Try it:
Could you return all of the records exactly, minus their images?

[Data extracted from a collection]
..........

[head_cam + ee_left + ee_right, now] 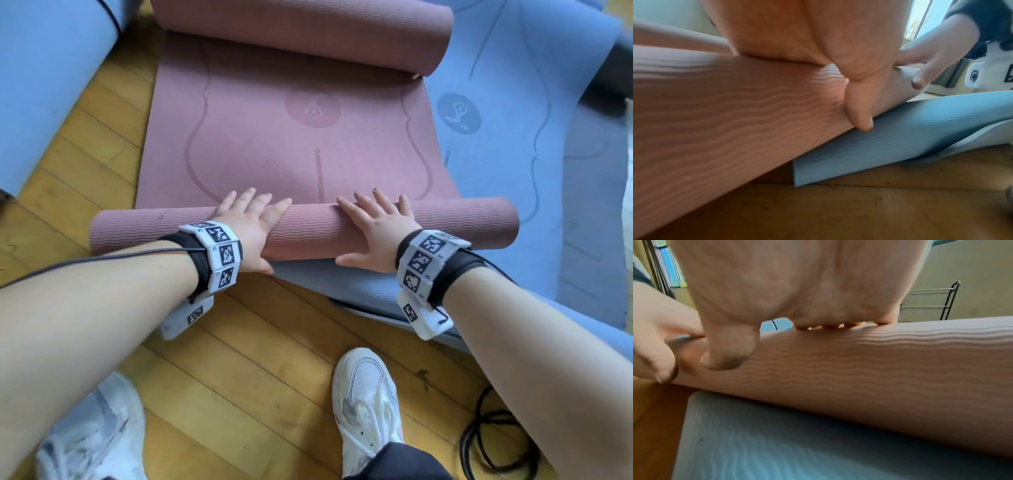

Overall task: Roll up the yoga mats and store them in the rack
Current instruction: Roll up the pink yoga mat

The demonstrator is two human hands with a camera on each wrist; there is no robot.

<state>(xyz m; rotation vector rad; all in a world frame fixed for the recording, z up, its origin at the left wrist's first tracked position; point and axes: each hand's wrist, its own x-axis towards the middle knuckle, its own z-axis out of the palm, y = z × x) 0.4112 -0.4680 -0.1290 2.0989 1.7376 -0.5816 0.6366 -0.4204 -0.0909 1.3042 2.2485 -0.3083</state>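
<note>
1. The pink yoga mat [274,137] lies along the middle of the head view on the wooden floor [239,359], its right part overlapping a blue yoga mat [534,113] that fills the right side of the frame.
2. The near end of the pink mat is wound into a roll [308,229] running across the centre of the frame; the far end, at the top, curls up and over on itself.
3. The left hand [248,228] rests on top of the roll, left of centre, fingers straight and slightly spread, fingertips reaching over the far side of the roll onto the flat mat, thumb down the near side.
4. The right hand [376,233] rests on the roll just right of centre, fingers likewise straight and spread, thumb down the near side.
5. In the left wrist view the left thumb [857,107] presses against the ribbed surface of the roll in mid-frame, and a corner of the blue mat sits under the roll at the lower right.
6. In the right wrist view the right palm [797,288] fills the top of the frame, fingers laid over the crest of the roll and thumb touching its near face.
7. A black metal rack [931,303] stands against the wall at the upper right of the right wrist view, well apart from the mats.
8. Another blue mat [44,85] occupies the upper left of the head view.
9. Two white sneakers [366,404] stand on the floor at the bottom, and a black cable [493,442] coils at the lower right.
</note>
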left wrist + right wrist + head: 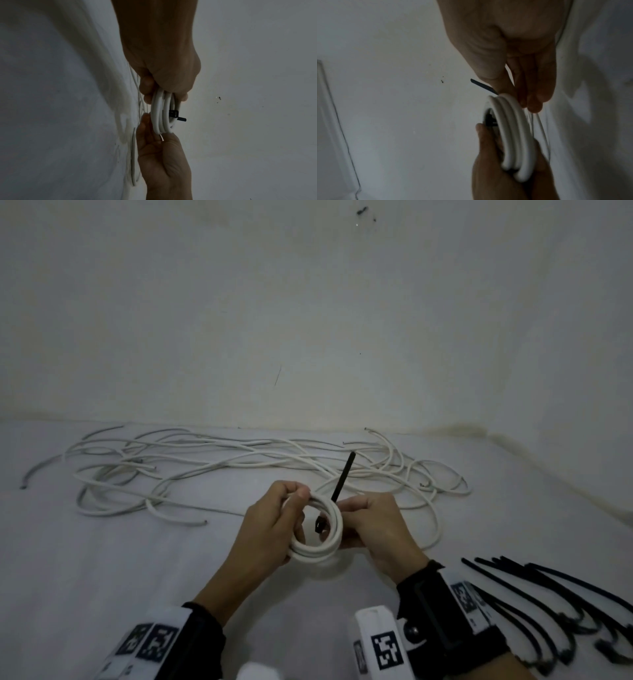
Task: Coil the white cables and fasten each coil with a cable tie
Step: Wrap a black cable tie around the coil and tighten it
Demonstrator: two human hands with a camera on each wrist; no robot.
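My left hand [270, 522] grips the round coil of white cable [317, 546]; my right hand [371, 523] pinches the black plastic cable tie [343, 475] against the coil's right side. A loosened pinch could let its loops spring apart.

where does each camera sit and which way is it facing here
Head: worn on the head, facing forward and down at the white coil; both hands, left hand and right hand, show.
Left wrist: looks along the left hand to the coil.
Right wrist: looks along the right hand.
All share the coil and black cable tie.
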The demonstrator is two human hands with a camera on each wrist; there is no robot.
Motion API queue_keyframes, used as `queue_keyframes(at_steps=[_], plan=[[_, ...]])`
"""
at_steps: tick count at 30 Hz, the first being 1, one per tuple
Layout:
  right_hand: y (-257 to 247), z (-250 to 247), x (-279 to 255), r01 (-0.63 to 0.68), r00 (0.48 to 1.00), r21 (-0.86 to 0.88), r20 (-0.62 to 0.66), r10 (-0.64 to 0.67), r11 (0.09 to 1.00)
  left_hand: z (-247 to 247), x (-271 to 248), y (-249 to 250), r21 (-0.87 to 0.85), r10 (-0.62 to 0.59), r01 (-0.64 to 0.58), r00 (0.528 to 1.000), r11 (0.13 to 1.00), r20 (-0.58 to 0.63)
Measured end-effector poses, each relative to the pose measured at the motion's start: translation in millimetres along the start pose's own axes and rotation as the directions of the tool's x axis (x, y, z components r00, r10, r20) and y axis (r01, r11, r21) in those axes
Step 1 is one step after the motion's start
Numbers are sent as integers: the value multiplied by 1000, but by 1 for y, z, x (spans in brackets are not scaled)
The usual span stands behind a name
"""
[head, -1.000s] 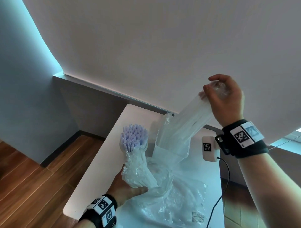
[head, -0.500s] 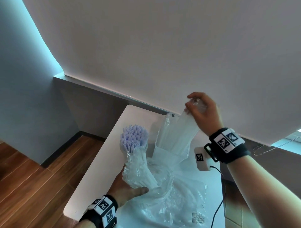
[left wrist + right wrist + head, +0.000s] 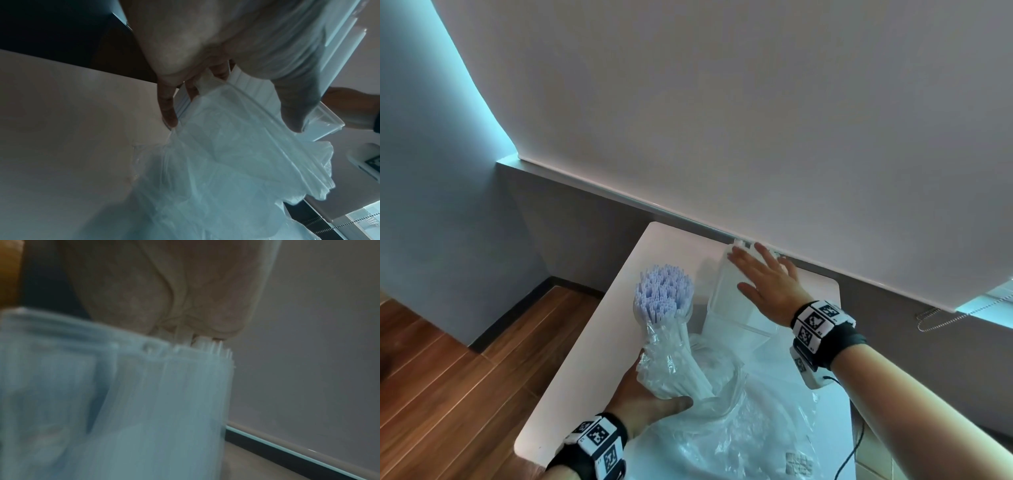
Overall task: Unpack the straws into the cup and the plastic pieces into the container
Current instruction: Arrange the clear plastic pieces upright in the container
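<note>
The right hand lies flat, fingers straight, on the plastic pieces in the container — press evenly. The left hand grips the straws — keep them upright in the cup.

Up close we see our right hand from below, its palm filling the top of the picture. Under it stands a see-through container, pale blue and blurry. Thin clear plastic pieces poke up above its rim, and our palm touches their tips. We cannot see our fingers here. Behind is a grey wall, with a dark strip along its bottom on the right.
</note>
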State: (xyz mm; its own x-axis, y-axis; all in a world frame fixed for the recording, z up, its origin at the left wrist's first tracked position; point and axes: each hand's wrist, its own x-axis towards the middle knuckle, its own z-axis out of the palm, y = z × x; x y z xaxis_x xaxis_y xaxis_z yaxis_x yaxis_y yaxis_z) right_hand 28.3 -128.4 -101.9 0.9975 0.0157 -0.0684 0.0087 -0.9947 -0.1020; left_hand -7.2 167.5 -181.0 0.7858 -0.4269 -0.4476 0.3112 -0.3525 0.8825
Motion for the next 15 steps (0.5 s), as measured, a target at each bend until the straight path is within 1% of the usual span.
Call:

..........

Response for this exercise:
[head_cam + ee_left + ee_right, now] 

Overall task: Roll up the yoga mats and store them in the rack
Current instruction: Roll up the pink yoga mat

The demonstrator is two human hands with a camera on each wrist; there is no robot.

<state>(xyz m; rotation vector rad; all in a world frame fixed for the recording, z up, its origin at the left wrist's first tracked position; point and axes: each hand's wrist, its own x-axis towards the middle knuckle, its own z-axis out of the palm, y = z × x) 0.4112 -0.4680 -0.1290 2.0989 1.7376 -0.5816 0.6366 -0.4204 -0.0909 1.3042 2.2485 -0.3083</state>
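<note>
1. The pink yoga mat [274,137] lies along the middle of the head view on the wooden floor [239,359], its right part overlapping a blue yoga mat [534,113] that fills the right side of the frame.
2. The near end of the pink mat is wound into a roll [308,229] running across the centre of the frame; the far end, at the top, curls up and over on itself.
3. The left hand [248,228] rests on top of the roll, left of centre, fingers straight and slightly spread, fingertips reaching over the far side of the roll onto the flat mat, thumb down the near side.
4. The right hand [376,233] rests on the roll just right of centre, fingers likewise straight and spread, thumb down the near side.
5. In the left wrist view the left thumb [857,107] presses against the ribbed surface of the roll in mid-frame, and a corner of the blue mat sits under the roll at the lower right.
6. In the right wrist view the right palm [797,288] fills the top of the frame, fingers laid over the crest of the roll and thumb touching its near face.
7. A black metal rack [931,303] stands against the wall at the upper right of the right wrist view, well apart from the mats.
8. Another blue mat [44,85] occupies the upper left of the head view.
9. Two white sneakers [366,404] stand on the floor at the bottom, and a black cable [493,442] coils at the lower right.
</note>
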left wrist + right wrist + head: 
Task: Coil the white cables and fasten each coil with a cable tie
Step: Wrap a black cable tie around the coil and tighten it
Demonstrator: two human hands with a camera on each wrist; no robot.
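My left hand [270, 522] grips the round coil of white cable [317, 546]; my right hand [371, 523] pinches the black plastic cable tie [343, 475] against the coil's right side. A loosened pinch could let its loops spring apart.

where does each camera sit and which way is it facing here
Head: worn on the head, facing forward and down at the white coil; both hands, left hand and right hand, show.
Left wrist: looks along the left hand to the coil.
Right wrist: looks along the right hand.
All share the coil and black cable tie.
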The demonstrator is two human hands with a camera on each wrist; there is no robot.
Motion API queue_keyframes, used as `queue_keyframes(at_steps=[_], plan=[[_, ...]])`
"""
at_steps: tick count at 30 Hz, the first being 1, one per tuple
Layout:
  right_hand: y (-257 to 247), z (-250 to 247), x (-279 to 255), r01 (-0.63 to 0.68), r00 (0.48 to 1.00), r21 (-0.86 to 0.88), r20 (-0.62 to 0.66), r10 (-0.64 to 0.67), r11 (0.09 to 1.00)
  left_hand: z (-247 to 247), x (-271 to 248), y (-249 to 250), r21 (-0.87 to 0.85), r10 (-0.62 to 0.59), r01 (-0.64 to 0.58), r00 (0.528 to 1.000), r11 (0.13 to 1.00), r20 (-0.58 to 0.63)
Measured end-effector poses, each relative to the pose measured at the motion's start: translation in millimetres along the start pose's own axes and rotation as the directions of the tool's x axis (x, y, z components r00, r10, r20) and y axis (r01, r11, r21) in those axes
Step 1 is one step after the motion's start
Numbers are sent as integers: the value multiplied by 1000, but by 1 for y, z, x (spans in brackets are not scaled)
The usual span stands behind a name
"""
[head, -1.000s] 
[head, -0.500s] 
[left wrist + right wrist + head, +0.000s] 
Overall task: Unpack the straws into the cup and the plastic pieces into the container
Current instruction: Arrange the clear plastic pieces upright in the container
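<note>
The right hand lies flat, fingers straight, on the plastic pieces in the container — press evenly. The left hand grips the straws — keep them upright in the cup.

Up close we see our right hand from below, its palm filling the top of the picture. Under it stands a see-through container, pale blue and blurry. Thin clear plastic pieces poke up above its rim, and our palm touches their tips. We cannot see our fingers here. Behind is a grey wall, with a dark strip along its bottom on the right.
</note>
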State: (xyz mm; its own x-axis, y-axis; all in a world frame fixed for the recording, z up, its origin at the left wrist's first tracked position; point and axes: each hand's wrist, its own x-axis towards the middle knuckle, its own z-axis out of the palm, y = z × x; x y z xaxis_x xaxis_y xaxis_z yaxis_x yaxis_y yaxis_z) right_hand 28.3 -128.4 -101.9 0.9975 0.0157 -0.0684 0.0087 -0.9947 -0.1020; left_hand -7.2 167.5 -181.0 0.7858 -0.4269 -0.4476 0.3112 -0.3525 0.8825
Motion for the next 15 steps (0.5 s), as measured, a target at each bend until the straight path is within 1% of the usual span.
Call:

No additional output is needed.